Your patient has a hole in the Aorta. Use of pressors might temporarily give you better "numbers" but won't stop the problem. Take a hose, punch a hole in it and put a nozzle on the end while observing what happens to flow of water through that hole you punched in the hose. That's what pressors will do. Similarly, start with a low flow through the hose and slowly open the valve. Watch what happens with the flow through that hole you punched... that's what more fluid does.

Good prehospital TX? Once you've identified that you've got a patient with a rupturing aortic aneurysm, scoop and run. Do everything else en-route. Large bore IV (lock or TKO) and apply MUCH diesel. If you have the PASG/MAST on your truck, this is about the only time that it's use might actually be beneficial.


----------



## Veneficus (Jan 30, 2011)

socalmedic said:


> we have 1000ml NS prior to contact. my question is, would pressors be beneficial to this patient? we only dopamine and epi but would they even be beneficial, close a torn wall or would the increased PVR be more likely to make the tear worse?



Dopamine works primarily on smooth muscle of arterioles which would increase peripheral vascular resistance (PVR), not on the walls of muscular arteries.

Epi will also increase the heart rate and PVR.(bleed faster)
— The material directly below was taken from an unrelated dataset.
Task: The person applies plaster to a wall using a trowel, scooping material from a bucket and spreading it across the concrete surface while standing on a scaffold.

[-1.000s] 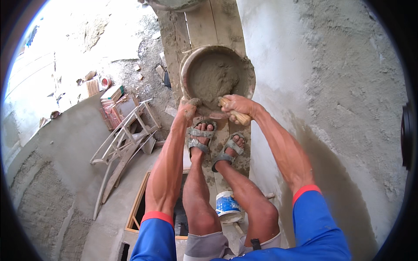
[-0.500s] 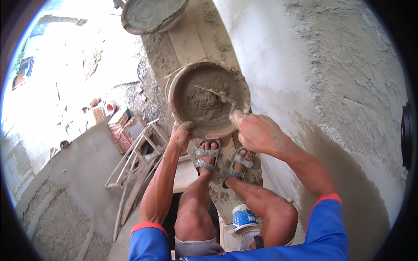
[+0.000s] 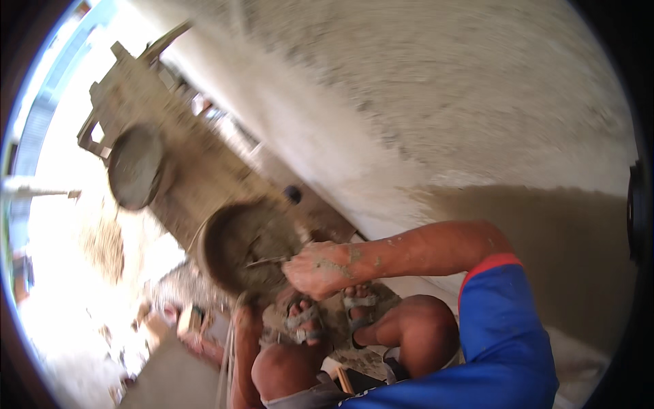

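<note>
My right hand is closed round the handle of a trowel, whose narrow blade reaches into grey wet mortar. The mortar sits in a round, mud-coated basin in front of my feet. At the basin's near left rim is my left hand, closed on the edge; blur softens its fingers. Both my sandalled feet stand on the planks just this side of the basin.
A plank platform runs to the far left, bearing a second basin of grey mortar. Along the right rises a partly plastered wall with a dark damp patch. Bricks and debris lie below on the left.
My view has swung to the right and up, bringing more of the planks and wall into sight. The trowel stays in my right hand over the mortar; my left hand remains at the rim.
</note>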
Also, consider the pathophys that the muscular tissue walls (and therefore muscle cells) are destroyed which caused the dilation initially.


----------



## TheGodfather (Oct 20, 2011)

First of all, apologies for bringing this back from the dead. -----now onto the question:

Earlier today while at a work training, a coworker (emtp) and I were chit-chatting about EMS and previous calls etc etc etc....anyway, she brought up one of her previous calls she had a month or so back and we got to debating. 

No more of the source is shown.